Work instruction:
Extract, exactly as written, all lines of the material below from the line that includes "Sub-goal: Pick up" through its last line.

START Given information

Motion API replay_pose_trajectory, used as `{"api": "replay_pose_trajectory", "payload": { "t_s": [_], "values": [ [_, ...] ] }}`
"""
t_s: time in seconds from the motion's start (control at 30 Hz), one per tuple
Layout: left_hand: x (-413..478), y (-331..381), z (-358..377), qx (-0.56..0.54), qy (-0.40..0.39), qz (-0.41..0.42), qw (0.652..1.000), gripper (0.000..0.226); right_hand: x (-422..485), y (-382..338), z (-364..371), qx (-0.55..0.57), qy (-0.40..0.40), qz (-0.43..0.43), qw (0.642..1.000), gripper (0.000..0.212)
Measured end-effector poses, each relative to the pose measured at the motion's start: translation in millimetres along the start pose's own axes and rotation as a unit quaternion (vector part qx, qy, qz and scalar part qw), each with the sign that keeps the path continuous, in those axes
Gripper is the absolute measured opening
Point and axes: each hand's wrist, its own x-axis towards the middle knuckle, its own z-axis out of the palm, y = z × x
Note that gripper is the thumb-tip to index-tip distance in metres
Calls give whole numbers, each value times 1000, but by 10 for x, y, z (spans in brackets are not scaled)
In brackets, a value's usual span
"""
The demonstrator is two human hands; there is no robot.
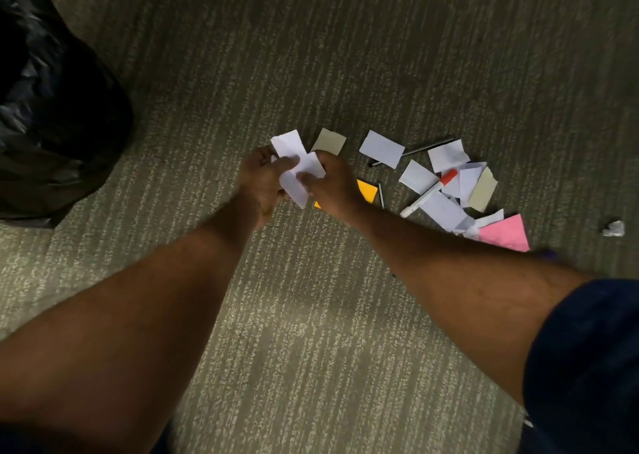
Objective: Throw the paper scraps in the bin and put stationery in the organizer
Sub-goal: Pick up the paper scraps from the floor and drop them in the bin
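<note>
My left hand [261, 182] and my right hand [333, 184] meet over the carpet, and both pinch a bunch of white paper scraps [294, 163] between them. More scraps lie to the right: a beige one [328, 141], white ones [382, 148], an orange one [367, 190] partly under my right hand, and a pink one [506, 234]. A white marker with a red cap [430, 192] lies among them. A thin black pen [415, 151] and a short dark pencil [381, 196] rest on the floor nearby.
A bin lined with a black bag [52, 107] stands at the left edge. A small crumpled paper ball [614, 228] lies far right. Grey-green striped carpet [311, 350] covers the floor. No organizer is in view.
</note>
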Motion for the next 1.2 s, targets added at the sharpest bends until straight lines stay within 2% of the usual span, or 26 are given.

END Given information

Answer section:
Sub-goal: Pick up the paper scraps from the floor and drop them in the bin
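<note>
My left hand [261, 182] and my right hand [333, 184] meet over the carpet, and both pinch a bunch of white paper scraps [294, 163] between them. More scraps lie to the right: a beige one [328, 141], white ones [382, 148], an orange one [367, 190] partly under my right hand, and a pink one [506, 234]. A white marker with a red cap [430, 192] lies among them. A thin black pen [415, 151] and a short dark pencil [381, 196] rest on the floor nearby.
A bin lined with a black bag [52, 107] stands at the left edge. A small crumpled paper ball [614, 228] lies far right. Grey-green striped carpet [311, 350] covers the floor. No organizer is in view.
</note>
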Motion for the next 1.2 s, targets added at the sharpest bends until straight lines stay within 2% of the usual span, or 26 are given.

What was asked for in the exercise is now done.